I will take a stab at it with my favorite analogy. Its unfortunate that we have to resort to analogies, but the actual physics behind antenna reception and transmission require all kinds of math that is beyond most people's (including me!) background.
Imagine a still lake. The water in the lake represents the "medium" through which RF waves pass. (In reality, no such medium has been found to exist, but it's important for our analogy.)
Imagine an antenn as a paddle poking up through the surface of the lake. When the paddle vibrates back and forth, it creates waves in the surface of the lake, which propagate out from the antenna.
Imagine a second antenna somewhere else in the lake. When the first antenna starts vibrating, making waves, those waves eventually hit the second antenna, which causes it to start vibrating too. This is an analogy for transmission and reception of RF signals. The antenna transmits electromagnetic energy, which propagates through space until it impinges upon another antenna, where it induces current ("vibrations") in the antenna.
Antenna gain can be roughly correlated to the size of the two paddles. A bigger paddle will set up bigger waves on transmission. Additionally, a bigger paddle will be vibrated more upon reception due to its larger surface area.

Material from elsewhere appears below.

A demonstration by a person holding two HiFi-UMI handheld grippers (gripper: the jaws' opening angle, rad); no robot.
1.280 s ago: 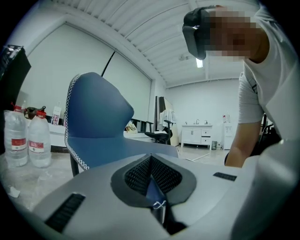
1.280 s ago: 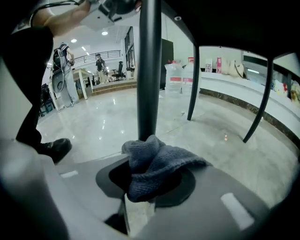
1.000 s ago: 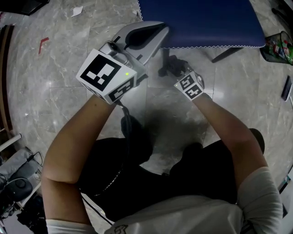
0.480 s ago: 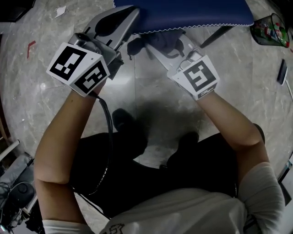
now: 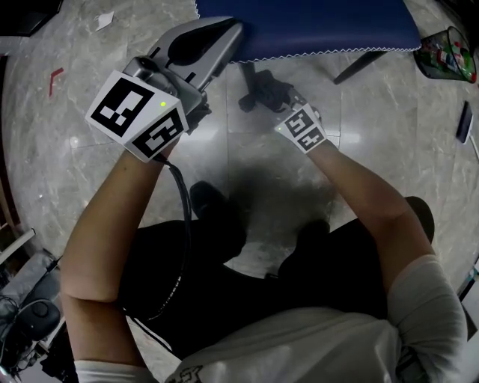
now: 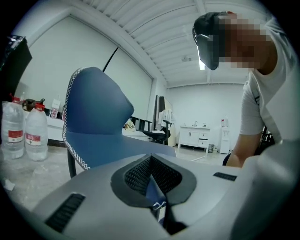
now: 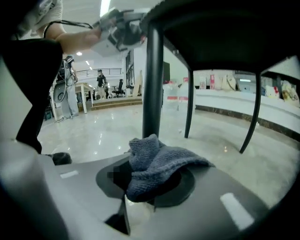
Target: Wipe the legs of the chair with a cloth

In reality, antenna gain is not just a question of the "size" of the "paddle." A higher-gain antenna doesn't just put out or receive more energy. It shapes or focuses the signal. There is a principle called the law of antenna reciprocity that states, more or less, that the exact same things that cause an antenna to focus its signal on transmission also cause it to focus the signal on reception.
If you really want details, I recommend the book, "RF Engineering for Wireless Networks," by Daniel M. Dobkin.
The paddles and water provide good visualization for teaching.
Especially considering that some scientists are once again proposing that there may be an ether medium for electromagnetic waves. No kidding.
So, gain on a receiving antenna basically means the antenna can "hear" more in a certain direction, as opposed to being able to receive a signal equally at all points of a sphere around the antenna?
Gain on a receiving antenna shapes it's coverage pattern to cover more a certain direction?